TASK STATEMENT: Begin with the line that contains "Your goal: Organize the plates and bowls" and transcribe each line after it, up to and including the last line of the listing below.
[MATERIAL PROVIDED Boundary: Start]
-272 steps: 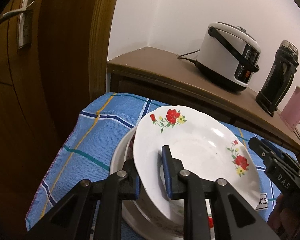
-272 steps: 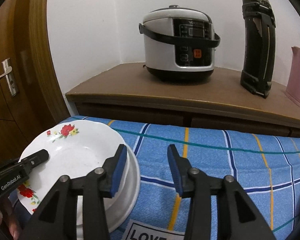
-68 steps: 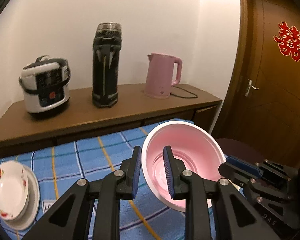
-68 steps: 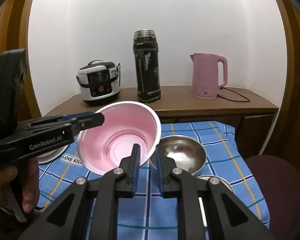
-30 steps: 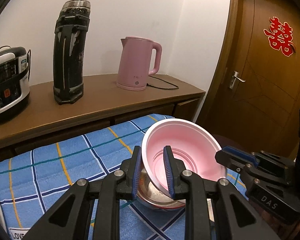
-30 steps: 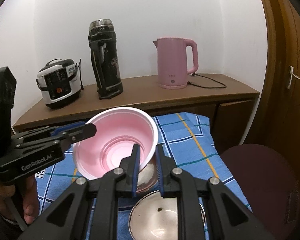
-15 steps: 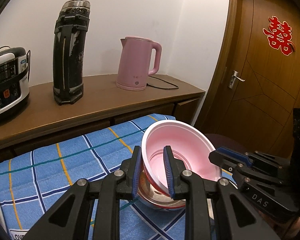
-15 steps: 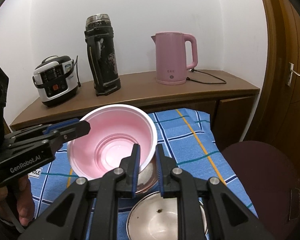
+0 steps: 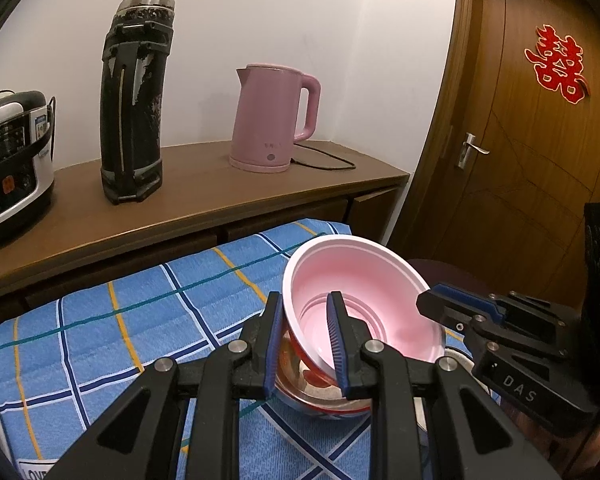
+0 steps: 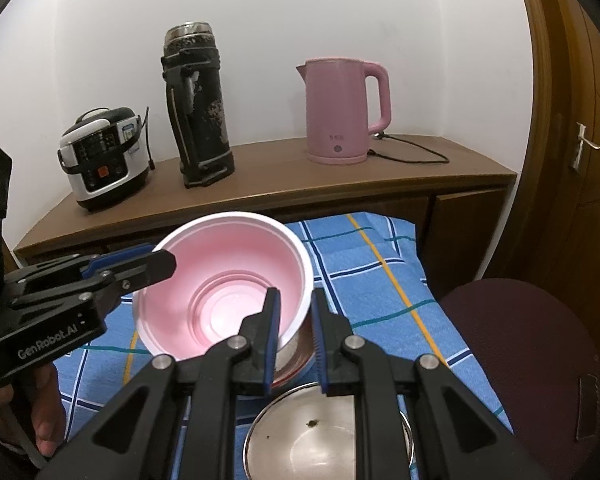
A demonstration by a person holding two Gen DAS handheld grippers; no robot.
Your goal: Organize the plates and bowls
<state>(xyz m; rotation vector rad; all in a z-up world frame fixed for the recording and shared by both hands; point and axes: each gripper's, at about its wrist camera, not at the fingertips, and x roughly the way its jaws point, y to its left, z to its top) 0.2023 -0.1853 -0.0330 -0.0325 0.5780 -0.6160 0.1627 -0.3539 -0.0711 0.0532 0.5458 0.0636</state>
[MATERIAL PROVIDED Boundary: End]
FINAL ANSWER:
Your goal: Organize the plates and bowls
<state>(xyz m; rotation vector rad; all in a z-up world frame fixed for the recording and shared by both hands; point and axes: each gripper's, at about its wrist camera, not at the fingertips, and x roughly the way its jaws point, y to its left, z to its top) 0.2023 -0.1853 -0.0330 -0.0325 0.5780 -0.6160 0.1627 -0.3539 -0.0711 0.0532 0.5458 0.0636</state>

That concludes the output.